1.5D Time Domain Electromagnetic Inversion Using Global Optimization Methods and Parallel Processing

Jorge Luis Abril Benjumea, Cassiano Antônio Bortolozo, Francisco Márcio Barboza

Abstract


An innovative comparative study among three different global optimization methods (GOMs) to invert time domain electromagnetic data (TDEM), was applied in the 1.5D subsurface resistivity imaging. These stochastic methods allow the incorporation of different kinds of constraints in the objective function, due to the easiness of implementation in their algorithms and their computational efficiency. Nevertheless, global optimization methods, like any other based on swarm intelligence cost much computational time, including problems with a high number of unknown parameters and when the forward modeling involves time-consuming calculations such as Gaver-Stehfest inverse transforms, Hankel transforms, and others. To overcome this difficulty, we developed a parallel pure MPI version of each GOM, allowing the distribution of the computation among several cores of a cluster. The performances of the classic version of particle swarm optimization (PSO), grey wolf optimizer (GWO), and whale optimization algorithm (WOA) using MPI parallelism for solving 1.5D TDEM inverse problems are compared here in a set of synthetic and real data.
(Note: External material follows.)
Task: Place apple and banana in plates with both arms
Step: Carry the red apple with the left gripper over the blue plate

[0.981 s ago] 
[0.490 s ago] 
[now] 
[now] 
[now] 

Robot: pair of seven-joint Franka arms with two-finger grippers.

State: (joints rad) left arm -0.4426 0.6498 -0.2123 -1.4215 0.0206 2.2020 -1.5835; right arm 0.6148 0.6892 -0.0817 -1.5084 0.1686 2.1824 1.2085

The principal outcomes show: (1) These GOMs reproduce quite well the distribution of subsurface resistivity either synthetic models or real data, (2) WOA and PSO exhibit better computational performances, converging first than GWO, (3) WOA provided better performance in the final value achieved of the cost function than PSO and GWO, and (4) pure MPI parallelism provided a 17x and 50x speedup in the computation time for both synthetic and real data, respectively. In a better way to classify this comparison, we analyzed the solutions using total variation (TV) and Global smoothness (GS) constraints, to identify smooth and sharp structures. Additionally, we have diminished the computational time execution with the parallel solution (MPI version of each stochastic traditional method) against the sequential processing.


Keywords


constrained inversion, TDEM, global optimization methods, parallel computing.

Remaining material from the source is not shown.